I have learned so much in the last few years. I think one of my favorite lessons though is the joy of living simply. The more my life is bent this direction, the more I want it to be there. So much of my life before was so cluttered...and I'm not talking about the stuff that sits around the house. I'm talking about the calendar, the stress level, the go-go-go mindset, the caring too much of what impression I was making on others.
In doing so much I felt important but in stepping away from it, it seems that the feeling of being important and the feeling of treading water aren't all that different from one another. I was living to be pulled whatever direction everyone else was going to take me. In the quiet places I often questioned, is this really it? Is this really what life was meant to be?! Treading water wasn't exactly a lifelong dream of mine and my stress level was there on a nearly constant basis.

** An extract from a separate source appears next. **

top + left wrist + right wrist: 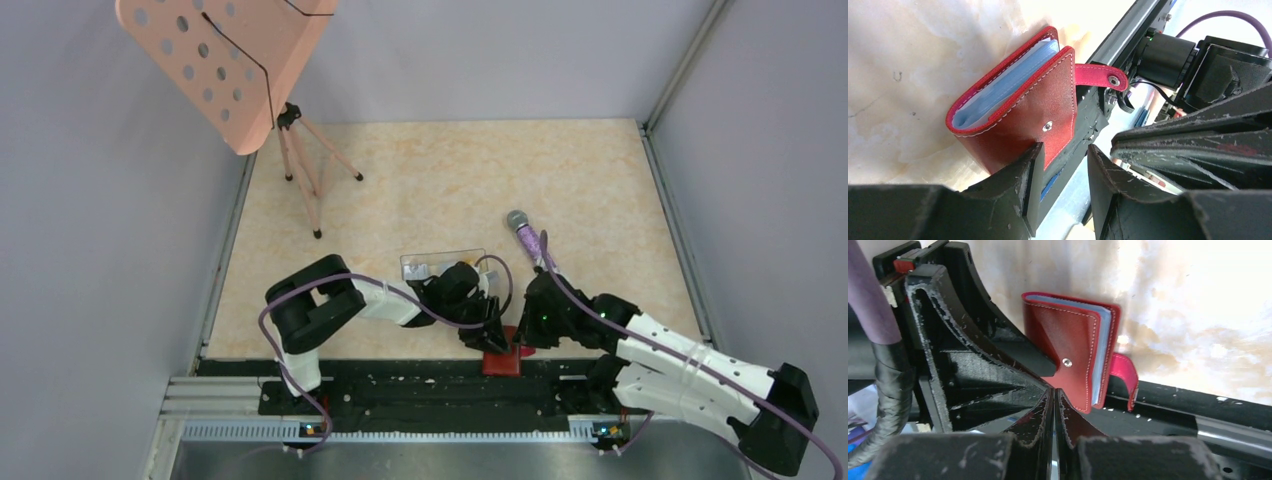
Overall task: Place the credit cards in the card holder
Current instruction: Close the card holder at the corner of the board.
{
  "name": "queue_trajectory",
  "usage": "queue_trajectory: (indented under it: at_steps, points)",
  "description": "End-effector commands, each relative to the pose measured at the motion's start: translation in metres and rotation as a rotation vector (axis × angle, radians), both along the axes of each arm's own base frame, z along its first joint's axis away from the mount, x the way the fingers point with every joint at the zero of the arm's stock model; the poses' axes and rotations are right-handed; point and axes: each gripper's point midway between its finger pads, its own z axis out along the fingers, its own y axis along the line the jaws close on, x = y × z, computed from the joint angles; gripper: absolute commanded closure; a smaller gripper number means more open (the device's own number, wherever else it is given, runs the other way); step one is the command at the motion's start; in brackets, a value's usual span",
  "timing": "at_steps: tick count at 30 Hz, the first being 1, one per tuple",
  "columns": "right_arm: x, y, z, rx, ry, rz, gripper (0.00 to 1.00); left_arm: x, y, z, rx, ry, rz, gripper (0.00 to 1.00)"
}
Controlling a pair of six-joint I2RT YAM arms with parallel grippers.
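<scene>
The red card holder lies folded at the table's near edge, partly over the black rail. Pale blue sleeves show between its covers, and its snap strap hangs undone. My left gripper is open just beside the holder's corner, with nothing between its fingers. My right gripper is shut, and its tips meet right at the holder's near edge. In the top view both grippers crowd the holder from either side. Small pale and yellowish pieces lie in a clear box; I cannot tell whether they are the credit cards.
The clear box sits just behind the left arm. A microphone with a purple cable lies at mid-right. A pink perforated music stand on a tripod stands at the back left. Grey walls close in the table's sides.
</scene>
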Motion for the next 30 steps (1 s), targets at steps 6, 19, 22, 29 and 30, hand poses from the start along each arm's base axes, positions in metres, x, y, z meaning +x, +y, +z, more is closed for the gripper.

In the last few years I've really retreated from the world. Any limelight I previously held, I've done all that I can to minimize. Not so easy for this once hard-core Leo. I don't put much stock into the astrological stuff but I do find that I have definitely fit the Leo profile in my life - creative, extroverted, dominant. Leos LOVE the spotlight and I've never been one to shy away so this retreat of sorts has been quite a journey. It's been amazing though. I enjoy having time to really devote to my family & to my inner circle of friends. I enjoy the time that my fiance & my kids have together. Even in retreating from the world of mass-media some, I have really enjoyed not having cable TV; all I watch is Netflix and the lack of commercials has made quite an impact. The "I need it"s are minimized more than I would've imagined & my wallet is grateful.
I love taking the emphasis away from doing what will make everyone else happy and no longer throwing my own mental health to the curb in the process. I love finding the simplicity in my relationship with God as well. He doesn't complicate things as much as we do; learning that has probably been the greatest reward.
This is just the beginning of this journey but I like the direction I'm headed. I'm excited to find more ways to simplify. I want this because I think it's how God intended us to live. This race of having a million things on our plate at once seems to show up no where in scripture. Jesus took time to enjoy, get to know, and love the people around him. Living a life of complexity doesn't typically lend oneself to being available for this on a sustainable basis. But living a life of simplicity does. I think it is key to a live that is beautifully lived. And that's right where I want to be.